» Task material:

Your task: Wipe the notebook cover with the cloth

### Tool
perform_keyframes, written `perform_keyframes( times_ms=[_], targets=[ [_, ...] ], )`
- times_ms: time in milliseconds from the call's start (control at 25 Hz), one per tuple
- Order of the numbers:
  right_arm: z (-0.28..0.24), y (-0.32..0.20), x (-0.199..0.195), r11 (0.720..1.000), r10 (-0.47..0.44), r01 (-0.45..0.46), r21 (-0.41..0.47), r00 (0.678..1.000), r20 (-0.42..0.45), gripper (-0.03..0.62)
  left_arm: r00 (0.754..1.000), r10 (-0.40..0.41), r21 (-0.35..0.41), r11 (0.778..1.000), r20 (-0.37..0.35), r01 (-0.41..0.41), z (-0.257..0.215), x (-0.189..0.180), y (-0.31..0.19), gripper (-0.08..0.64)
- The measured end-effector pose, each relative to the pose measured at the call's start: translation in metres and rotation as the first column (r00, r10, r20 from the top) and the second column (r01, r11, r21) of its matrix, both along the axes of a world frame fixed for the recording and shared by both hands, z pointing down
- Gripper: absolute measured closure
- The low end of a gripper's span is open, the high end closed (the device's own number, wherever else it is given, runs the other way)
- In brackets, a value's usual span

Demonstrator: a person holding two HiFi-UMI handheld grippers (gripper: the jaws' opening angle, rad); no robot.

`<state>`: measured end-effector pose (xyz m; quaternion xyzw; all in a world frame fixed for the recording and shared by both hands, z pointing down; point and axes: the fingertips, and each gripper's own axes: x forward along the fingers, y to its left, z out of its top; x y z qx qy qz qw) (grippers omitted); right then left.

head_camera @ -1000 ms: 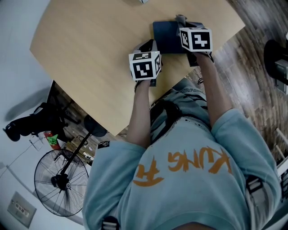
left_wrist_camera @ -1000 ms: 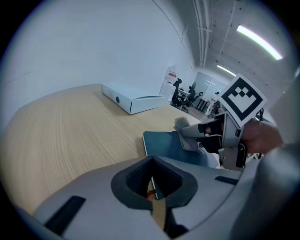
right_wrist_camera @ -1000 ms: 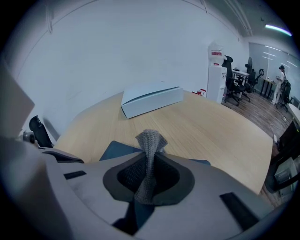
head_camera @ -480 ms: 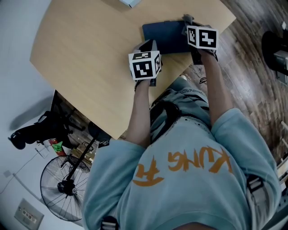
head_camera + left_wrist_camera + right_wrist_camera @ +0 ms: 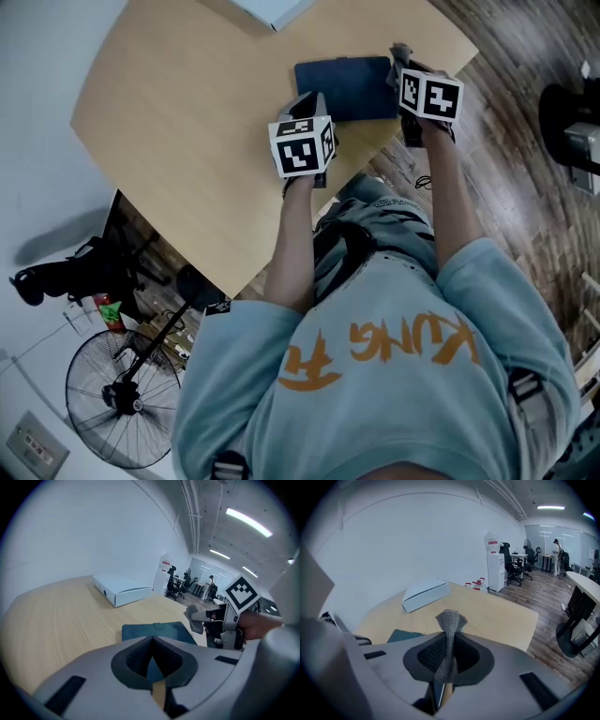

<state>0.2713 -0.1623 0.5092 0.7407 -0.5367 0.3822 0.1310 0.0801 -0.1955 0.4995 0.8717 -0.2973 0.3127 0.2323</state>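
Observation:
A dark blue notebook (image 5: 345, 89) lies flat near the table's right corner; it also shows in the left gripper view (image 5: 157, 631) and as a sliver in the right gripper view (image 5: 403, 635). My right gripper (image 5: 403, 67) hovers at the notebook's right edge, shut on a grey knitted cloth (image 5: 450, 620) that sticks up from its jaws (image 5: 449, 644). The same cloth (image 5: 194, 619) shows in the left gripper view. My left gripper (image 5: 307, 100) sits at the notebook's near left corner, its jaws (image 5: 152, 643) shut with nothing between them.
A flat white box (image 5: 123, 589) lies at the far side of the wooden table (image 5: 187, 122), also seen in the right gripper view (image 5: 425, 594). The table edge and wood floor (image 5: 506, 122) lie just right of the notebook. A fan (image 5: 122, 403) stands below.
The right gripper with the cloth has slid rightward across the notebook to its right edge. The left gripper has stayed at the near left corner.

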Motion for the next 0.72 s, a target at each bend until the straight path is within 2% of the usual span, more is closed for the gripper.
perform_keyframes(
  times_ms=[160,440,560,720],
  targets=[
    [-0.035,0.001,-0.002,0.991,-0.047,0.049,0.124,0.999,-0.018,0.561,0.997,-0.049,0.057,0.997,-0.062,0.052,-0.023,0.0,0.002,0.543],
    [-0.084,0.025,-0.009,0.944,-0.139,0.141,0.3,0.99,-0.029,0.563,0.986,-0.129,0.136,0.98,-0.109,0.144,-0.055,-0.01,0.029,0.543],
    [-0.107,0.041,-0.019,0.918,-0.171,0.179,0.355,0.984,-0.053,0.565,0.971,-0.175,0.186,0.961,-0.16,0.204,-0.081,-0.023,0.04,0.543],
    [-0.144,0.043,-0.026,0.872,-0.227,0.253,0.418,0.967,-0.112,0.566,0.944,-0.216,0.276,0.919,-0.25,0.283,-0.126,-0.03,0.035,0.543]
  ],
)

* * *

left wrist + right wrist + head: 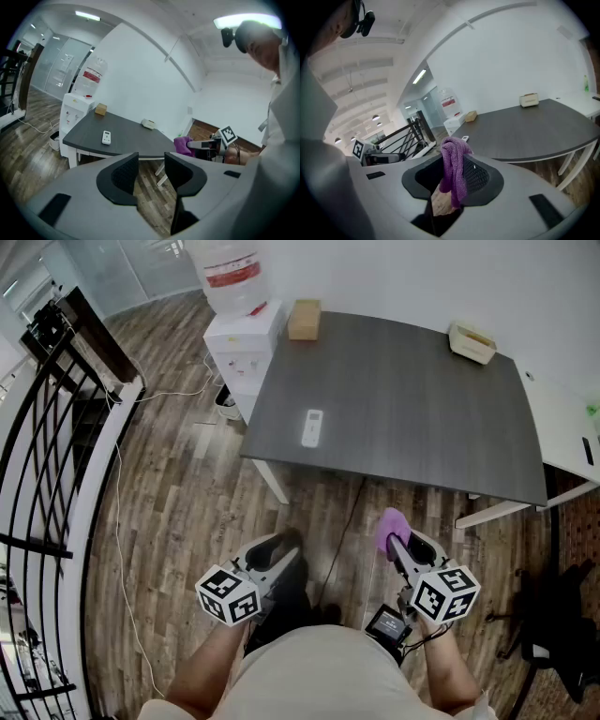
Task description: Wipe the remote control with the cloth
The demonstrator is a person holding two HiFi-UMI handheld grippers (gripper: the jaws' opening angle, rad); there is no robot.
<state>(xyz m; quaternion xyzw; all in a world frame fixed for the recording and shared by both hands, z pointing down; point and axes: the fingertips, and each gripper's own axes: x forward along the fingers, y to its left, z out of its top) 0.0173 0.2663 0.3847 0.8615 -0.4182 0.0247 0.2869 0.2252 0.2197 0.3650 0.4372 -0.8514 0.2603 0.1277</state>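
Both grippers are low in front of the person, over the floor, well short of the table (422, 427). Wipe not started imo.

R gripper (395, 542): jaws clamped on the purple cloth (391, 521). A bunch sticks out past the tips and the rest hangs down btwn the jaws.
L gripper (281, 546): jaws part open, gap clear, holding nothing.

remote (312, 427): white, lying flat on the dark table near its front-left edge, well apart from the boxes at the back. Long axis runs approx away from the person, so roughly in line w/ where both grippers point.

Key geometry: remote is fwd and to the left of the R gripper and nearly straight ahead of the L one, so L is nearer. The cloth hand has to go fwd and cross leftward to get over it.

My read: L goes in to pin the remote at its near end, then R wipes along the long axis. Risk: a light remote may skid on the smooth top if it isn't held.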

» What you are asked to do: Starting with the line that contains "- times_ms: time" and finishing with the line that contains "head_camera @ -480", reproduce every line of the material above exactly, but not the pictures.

» Result of this task:
- times_ms: time in milliseconds from the call's start (control at 25 Hz), one per tuple
- Order of the numbers:
  right_arm: z (-0.28..0.24), y (-0.32..0.20), x (-0.199..0.195), r11 (0.720..1.000), r10 (-0.47..0.44), r01 (-0.45..0.46), r21 (-0.41..0.47), r00 (0.678..1.000), r20 (-0.42..0.45), gripper (-0.03..0.62)
  left_arm: r00 (0.754..1.000), r10 (-0.40..0.41), r21 (-0.35..0.41), r11 (0.778..1.000), r20 (-0.37..0.35), r01 (-0.41..0.41), z (-0.257..0.215), x (-0.189..0.180), y (-0.31..0.19), gripper (-0.08..0.64)
- The measured end-effector pose, each relative to the pose measured at the call's start: translation in metres and rotation as the first column (r00, r10, r20 from the top) and the second column (r01, r11, r21) of its matrix, both along the axes of a world frame fixed for the recording and shared by both hands, z pointing down
- Gripper: absolute measured closure
- The low end of a gripper's span is open, the high end closed (the device's own number, wherever else it is given, runs the other way)
- In brackets, a value's usual span

Demonstrator: a person holding two HiFi-UMI handheld grippers (gripper: the jaws' opening angle, rad); no robot.

`<state>`: measured end-effector pose (xyz m; quaternion xyzw; all in a world frame fixed for the recording and shared by both hands, z pointing down; point and axes: the fingertips, and each gripper's own axes: x forward along the fingers, y to its left, z out of its top; x y z qx qy qz qw) (grippers omitted); right then left.

head_camera @ -1000 ms: 
left_wrist_camera @ -1000 ms: 
right_wrist_camera @ -1000 ms: 
head_camera @ -480 ms: 

That completes the answer to the exercise.